Several featured guests delivered short spoken remarks prior to the music, including Raymond Flynn, former Mayor of Boston and later Ambassador to the Vatican, and Helga Zepp-LaRouche, the founder of the Schiller Institute, along with written greetings which were read aloud from the President of the Republic of Ireland, Michael D. Higgins; Boston City Councilman-at-large Stephen J. Murphy; and opera singer Nicholas DiVirgilio, tenor soloist at the original 1964 Requiem. In DiVirglio’s very special remembrance, he described the intensely emotional experience of singing at that original performance with Jacqueline Kennedy kneeling directly in front of him at the altar to receive communion, recalling: “To me the ‘Benedictus’ is the most beautiful and most moving part of Mozart’s mass and a joy to sing under ordinary circumstances.

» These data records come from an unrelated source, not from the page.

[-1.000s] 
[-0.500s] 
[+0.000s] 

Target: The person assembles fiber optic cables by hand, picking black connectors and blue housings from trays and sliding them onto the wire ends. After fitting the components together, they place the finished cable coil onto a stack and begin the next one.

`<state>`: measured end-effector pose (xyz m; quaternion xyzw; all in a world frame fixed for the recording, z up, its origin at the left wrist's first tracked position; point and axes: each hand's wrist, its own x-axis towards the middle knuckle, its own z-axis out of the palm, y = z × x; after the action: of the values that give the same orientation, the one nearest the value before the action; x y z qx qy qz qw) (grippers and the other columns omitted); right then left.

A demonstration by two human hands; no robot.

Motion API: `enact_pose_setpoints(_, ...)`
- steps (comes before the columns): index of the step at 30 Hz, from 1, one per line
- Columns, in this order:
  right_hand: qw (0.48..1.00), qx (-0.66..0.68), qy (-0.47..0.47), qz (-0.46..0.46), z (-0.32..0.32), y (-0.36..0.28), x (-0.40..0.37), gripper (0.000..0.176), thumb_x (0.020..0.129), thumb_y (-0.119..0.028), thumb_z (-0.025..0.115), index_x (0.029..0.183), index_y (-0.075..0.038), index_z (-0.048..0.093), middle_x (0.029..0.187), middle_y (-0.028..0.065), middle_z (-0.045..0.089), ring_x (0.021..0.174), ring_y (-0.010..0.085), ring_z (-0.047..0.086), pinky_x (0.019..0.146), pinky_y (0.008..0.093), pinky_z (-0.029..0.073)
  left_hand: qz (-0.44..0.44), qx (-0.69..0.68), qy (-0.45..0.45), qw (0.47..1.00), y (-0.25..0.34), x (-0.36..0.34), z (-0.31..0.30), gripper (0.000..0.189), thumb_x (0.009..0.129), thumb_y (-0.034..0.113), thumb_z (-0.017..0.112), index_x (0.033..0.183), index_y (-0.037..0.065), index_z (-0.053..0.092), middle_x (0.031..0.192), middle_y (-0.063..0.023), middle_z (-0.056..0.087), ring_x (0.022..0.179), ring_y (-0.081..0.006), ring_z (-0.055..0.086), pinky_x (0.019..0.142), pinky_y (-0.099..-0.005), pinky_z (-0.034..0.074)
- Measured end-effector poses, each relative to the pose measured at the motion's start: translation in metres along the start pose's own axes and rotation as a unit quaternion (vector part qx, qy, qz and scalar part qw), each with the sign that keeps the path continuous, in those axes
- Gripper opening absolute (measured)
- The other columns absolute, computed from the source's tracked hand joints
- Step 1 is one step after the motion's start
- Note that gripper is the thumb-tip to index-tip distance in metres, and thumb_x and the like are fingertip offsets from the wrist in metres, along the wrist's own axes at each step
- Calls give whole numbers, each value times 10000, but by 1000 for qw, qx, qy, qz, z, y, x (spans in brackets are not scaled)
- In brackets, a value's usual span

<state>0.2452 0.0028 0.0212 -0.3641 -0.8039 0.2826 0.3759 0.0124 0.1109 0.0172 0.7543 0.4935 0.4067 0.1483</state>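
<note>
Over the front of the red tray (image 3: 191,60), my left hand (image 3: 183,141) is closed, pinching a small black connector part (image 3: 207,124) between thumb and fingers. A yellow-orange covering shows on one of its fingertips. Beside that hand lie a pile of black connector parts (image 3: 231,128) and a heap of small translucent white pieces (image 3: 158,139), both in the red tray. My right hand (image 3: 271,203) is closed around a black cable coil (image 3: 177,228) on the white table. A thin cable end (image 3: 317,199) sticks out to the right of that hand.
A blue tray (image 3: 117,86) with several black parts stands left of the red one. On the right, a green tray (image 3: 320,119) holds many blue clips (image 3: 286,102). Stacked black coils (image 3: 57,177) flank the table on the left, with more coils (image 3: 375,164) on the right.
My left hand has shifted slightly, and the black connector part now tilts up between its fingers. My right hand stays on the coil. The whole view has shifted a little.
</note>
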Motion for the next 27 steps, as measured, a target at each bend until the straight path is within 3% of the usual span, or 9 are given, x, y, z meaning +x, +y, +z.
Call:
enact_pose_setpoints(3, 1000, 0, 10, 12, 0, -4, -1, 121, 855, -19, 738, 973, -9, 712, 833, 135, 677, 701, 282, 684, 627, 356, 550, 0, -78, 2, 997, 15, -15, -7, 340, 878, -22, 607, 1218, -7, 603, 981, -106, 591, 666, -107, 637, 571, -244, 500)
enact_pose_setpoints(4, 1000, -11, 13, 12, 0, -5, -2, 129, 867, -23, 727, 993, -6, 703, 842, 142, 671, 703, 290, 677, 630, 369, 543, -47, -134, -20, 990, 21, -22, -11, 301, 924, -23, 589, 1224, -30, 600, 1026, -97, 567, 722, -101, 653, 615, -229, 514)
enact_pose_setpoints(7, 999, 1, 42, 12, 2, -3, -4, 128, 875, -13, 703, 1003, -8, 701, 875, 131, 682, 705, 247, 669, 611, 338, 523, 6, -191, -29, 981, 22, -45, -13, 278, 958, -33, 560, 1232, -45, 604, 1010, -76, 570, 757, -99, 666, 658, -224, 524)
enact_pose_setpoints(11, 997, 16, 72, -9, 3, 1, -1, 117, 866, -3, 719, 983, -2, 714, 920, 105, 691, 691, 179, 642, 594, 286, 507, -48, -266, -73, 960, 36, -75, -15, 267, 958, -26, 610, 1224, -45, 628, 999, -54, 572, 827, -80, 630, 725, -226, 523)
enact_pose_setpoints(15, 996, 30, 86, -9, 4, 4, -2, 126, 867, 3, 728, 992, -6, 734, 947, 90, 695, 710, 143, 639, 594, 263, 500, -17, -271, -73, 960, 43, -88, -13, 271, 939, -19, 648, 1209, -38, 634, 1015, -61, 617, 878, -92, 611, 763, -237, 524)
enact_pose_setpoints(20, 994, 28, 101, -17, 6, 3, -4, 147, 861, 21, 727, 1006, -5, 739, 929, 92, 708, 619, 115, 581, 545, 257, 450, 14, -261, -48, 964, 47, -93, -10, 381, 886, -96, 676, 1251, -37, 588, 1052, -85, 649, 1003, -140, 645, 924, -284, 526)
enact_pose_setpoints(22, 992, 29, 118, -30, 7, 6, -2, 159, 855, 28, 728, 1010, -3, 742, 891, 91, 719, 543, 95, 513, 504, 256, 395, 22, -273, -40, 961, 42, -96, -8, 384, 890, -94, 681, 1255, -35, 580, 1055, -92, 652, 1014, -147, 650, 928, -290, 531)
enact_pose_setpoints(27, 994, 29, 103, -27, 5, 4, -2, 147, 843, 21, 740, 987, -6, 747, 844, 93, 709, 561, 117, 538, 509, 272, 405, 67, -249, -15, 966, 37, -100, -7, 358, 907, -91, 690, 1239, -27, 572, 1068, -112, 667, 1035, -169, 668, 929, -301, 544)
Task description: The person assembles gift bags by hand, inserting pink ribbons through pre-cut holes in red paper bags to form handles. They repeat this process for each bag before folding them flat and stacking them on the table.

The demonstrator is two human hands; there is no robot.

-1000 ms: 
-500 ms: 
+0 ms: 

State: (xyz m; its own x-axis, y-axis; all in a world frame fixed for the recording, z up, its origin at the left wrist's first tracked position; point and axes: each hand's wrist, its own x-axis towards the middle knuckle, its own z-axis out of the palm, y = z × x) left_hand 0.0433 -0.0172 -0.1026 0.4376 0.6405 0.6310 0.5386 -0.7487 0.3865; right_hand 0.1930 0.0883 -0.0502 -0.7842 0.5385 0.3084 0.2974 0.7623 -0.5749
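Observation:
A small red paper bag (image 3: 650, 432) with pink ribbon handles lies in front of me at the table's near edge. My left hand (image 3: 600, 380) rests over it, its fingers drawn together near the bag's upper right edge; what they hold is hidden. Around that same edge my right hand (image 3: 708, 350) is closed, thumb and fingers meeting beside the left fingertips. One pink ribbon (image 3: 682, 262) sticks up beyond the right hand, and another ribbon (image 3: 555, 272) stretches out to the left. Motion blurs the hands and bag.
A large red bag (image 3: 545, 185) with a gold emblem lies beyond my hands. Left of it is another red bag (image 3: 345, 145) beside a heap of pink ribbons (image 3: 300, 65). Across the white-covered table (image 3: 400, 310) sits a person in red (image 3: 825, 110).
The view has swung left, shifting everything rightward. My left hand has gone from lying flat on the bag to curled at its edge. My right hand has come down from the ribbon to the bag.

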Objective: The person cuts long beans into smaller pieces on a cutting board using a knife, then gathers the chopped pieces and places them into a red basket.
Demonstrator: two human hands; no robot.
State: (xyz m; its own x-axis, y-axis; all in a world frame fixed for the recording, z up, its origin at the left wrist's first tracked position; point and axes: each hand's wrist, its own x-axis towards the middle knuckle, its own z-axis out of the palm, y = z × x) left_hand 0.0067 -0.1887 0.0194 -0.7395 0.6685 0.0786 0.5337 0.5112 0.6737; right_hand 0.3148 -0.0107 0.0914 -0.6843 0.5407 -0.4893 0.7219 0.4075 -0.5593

Seeing her kneeling in prayer and seeing mascara streaming down her cheeks during the ‘Benedictus’ struck me with such a strong emotional bolt that I had no recollection of having sung.”

Ambassador Flynn welcomed the audience to the Cathedral of the Holy Cross on behalf of both himself and Cardinal Seán O’Malley, and thanked the chorus and orchestra for commemorating the historic performance in 1964, recalling that he had personally been present as a member of the audience during that performance fifty years before. Flynn said: “We are so proud that all of you, and particularly this ensemble could be with us here on this very historic day. This Cathedral has hosted many incredible events, talking about the John Kennedy visit here, and John Kennedy’s memorial service here in 1964. I was here... And I know I speak for all the people of the Boston when I welcome you here, thank you for being here, and thank you for sharing your talents on this historic day that meant so much to the people of the City of Boston... I’m sure I speak on behalf of the Cardinal Archbishop of Boston Seán Patrick O’Malley, a wonderful, wonderful leader of the Roman Catholic Church, in welcoming you all, as well as the Pastor here, Kevin O’Leary here at the Cathedral, welcoming you all. And let’s have a great concert. God bless all of you. Thank you.”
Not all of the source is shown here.